Victoria Roth la miró entornando los ojos. Al igual que su hijo el día anterior, la anciana experimentó una violenta sacudida de reconocimiento, pero la descartó de inmediato. Aquella muchacha andrajosa que había echado de su casa jamás podría lucir joyas de diamantes reales en las orejas ni sentarse en esa mesa.
—Señora Vance —habló Victoria con voz altanera—. Agradecemos su interés en nuestra división hotelera. Supongo que su equipo ya revisó nuestra propuesta de rescate financiero. Ofrecemos el 20% de las ganancias operativas a cambio de una inyección de cincuenta millones de dólares.
Fabia dejó escapar una risa suave, un sonido melodioso pero cargado de desprecio que hizo que varios consejeros se removieran incómodos en sus asientos.
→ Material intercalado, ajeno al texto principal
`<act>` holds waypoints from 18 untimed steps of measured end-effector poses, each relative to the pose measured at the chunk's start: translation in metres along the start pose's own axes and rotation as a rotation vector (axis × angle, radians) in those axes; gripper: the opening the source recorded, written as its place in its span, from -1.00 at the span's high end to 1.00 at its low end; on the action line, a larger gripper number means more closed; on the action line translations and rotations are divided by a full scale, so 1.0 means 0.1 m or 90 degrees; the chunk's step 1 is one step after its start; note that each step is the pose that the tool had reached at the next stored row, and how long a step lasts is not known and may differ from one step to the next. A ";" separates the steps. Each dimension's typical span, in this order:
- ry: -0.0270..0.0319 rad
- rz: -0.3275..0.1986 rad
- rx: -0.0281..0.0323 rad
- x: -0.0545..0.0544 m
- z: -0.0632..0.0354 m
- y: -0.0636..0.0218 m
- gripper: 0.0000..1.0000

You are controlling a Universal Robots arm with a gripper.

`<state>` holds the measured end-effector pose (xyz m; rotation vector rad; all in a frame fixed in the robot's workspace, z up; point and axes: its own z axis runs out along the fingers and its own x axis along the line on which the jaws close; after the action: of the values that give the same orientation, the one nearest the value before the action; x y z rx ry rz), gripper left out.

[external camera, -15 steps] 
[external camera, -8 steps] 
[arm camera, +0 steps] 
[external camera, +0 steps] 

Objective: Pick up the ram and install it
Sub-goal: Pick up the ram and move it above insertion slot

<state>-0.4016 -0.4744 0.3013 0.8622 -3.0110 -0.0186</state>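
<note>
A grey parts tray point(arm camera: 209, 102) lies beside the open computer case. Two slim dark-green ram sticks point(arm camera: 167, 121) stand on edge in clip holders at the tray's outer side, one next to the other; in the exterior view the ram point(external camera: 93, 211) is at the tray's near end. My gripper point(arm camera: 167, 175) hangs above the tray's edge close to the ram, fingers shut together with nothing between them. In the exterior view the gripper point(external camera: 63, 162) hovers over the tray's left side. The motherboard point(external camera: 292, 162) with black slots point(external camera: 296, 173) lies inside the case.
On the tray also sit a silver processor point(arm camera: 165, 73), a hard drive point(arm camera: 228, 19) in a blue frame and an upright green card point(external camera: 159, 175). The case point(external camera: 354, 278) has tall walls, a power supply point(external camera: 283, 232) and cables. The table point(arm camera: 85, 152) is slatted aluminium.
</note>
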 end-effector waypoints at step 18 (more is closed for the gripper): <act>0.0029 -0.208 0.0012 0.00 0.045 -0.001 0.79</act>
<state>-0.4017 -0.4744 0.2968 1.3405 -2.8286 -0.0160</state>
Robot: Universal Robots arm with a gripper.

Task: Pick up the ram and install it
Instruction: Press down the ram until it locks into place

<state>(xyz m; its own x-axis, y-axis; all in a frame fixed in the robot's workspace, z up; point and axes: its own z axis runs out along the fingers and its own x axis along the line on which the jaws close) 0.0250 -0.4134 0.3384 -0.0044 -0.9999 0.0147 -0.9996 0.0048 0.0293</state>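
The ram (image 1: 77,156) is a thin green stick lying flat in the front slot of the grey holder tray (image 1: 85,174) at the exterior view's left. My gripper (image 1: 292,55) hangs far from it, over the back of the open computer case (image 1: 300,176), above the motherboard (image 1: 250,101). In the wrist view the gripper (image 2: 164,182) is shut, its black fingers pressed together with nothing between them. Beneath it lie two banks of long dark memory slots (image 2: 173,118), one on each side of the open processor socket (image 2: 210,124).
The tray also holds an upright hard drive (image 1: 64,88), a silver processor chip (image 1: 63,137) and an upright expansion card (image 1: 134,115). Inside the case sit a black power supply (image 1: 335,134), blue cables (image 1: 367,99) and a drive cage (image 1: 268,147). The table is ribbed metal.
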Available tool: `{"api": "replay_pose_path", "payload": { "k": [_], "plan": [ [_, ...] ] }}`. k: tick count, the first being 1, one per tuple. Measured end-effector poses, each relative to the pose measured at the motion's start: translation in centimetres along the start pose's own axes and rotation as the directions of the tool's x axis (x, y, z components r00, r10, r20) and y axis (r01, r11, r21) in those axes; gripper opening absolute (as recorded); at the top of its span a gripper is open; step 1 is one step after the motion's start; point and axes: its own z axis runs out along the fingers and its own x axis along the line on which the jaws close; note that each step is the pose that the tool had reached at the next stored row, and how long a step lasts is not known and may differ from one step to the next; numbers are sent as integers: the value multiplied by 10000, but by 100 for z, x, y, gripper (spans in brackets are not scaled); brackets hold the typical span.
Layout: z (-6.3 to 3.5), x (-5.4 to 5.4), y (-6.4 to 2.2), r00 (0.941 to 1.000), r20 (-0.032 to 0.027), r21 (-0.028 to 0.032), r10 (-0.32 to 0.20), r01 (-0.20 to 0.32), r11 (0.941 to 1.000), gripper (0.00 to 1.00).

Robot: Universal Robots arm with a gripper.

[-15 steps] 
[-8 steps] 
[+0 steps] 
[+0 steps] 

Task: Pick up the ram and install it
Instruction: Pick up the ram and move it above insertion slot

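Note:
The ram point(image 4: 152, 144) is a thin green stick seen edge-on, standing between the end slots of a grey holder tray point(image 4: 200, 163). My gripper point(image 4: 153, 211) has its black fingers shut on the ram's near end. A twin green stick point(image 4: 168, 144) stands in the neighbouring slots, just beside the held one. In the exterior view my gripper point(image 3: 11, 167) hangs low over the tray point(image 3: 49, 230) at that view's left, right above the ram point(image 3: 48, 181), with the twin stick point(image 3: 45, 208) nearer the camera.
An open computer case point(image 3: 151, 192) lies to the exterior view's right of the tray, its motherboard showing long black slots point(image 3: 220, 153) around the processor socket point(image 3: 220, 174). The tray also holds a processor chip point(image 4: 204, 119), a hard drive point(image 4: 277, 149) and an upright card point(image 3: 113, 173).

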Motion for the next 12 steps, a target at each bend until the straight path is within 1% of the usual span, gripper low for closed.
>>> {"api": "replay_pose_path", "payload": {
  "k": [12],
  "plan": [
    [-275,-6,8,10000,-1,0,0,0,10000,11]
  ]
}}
—¿Cincuenta millones por el 20%? —Fabia apoyó los codos en la mesa y entrelazó sus dedos—. Señora Roth, no sé si su departamento de contabilidad le está mintiendo o si usted simplemente vive en una realidad alternativa. Sus hoteles en la costa este tienen una tasa de ocupación del 40%. Sus deudas con los proveedores ascienden a treinta millones. Lo que ustedes ofrecen no es un negocio, es una obra de caridad. Y Vance Global no hace caridad.
—¿Cómo se atreve? —intervino uno de los directores, golpeando la mesa—. ¡Somos la Corporación Roth! ¡Tenemos un nombre!
Fabia desvió su mirada gélida hacia el hombre.
—Un nombre que estará en bancarrota el próximo mes si no firmo este cheque, señor —sentenció ella, con una voz tan firme que el director cerró la boca de inmediato—. Mis condiciones son simples. Cincuenta millones de dólares a cambio del 45% de las acciones de la división hotelera, voto preferencial en el consejo y el derecho de veto sobre cualquier decisión ejecutiva. Básicamente, a partir de hoy, si yo digo que un hotel se cierra, se cierra. Si digo que un gerente se va, se va.
—¡Jamás! —gritó Victoria, poniéndose de pie, roja de ira—. ¡Eso es una absorción hostil! ¡Damián, di algo! No podemos permitir que esta aparecida se quede con casi la mitad de nuestro patrimonio familiar.
Damián no despegaba los ojos de Fabia. Observó cómo ella ni siquiera pestañeó ante los gritos de su madre. La antigua Fabia habría llorado, se habría encogido. Esta mujer permanecía inmutable, disfrutando del caos que estaba provocando. Había algo en esa resistencia, en esa crueldad refinada, que le resultaba extrañamente excitante.
—Madre, siéntate —ordenó Damián con voz baja pero autoritaria.
—¡Pero Damián!
—He dicho que te sientes —repitió él, sin mirarla. Luego, se inclinó hacia adelante, conectando su mirada con la de Fabia—. Señora Vance... sus términos son extremadamente agresivos. Nos está dejando sin margen de maniobra.
—El mercado es agresivo, señor Roth —respondió ella, sosteniéndole la mirada con un destello de diversión en sus ojos grises—. Ustedes me necesitan más de lo que yo los necesito a ustedes. Puedo tomar mis cincuenta millones e invertirlos en la competencia mañana mismo. ¿Qué prefiere? ¿Perder el control de una parte de su empresa, o perder la empresa entera? Tienen diez minutos para decidir. Si salgo de esta sala sin un contrato firmado, la oferta expira.
Fabia se reclinó en su silla, tomó su tableta y empezó a revisar unos correos como si la supervivencia de la dinastía Roth fuera el asunto menos importante de su agenda.
Damián apretó los dientes. Estaba acorralado. Y lo peor de todo es que la mujer que lo tenía contra las cuerdas le gustaba tanto que le costaba concentrarse en los números.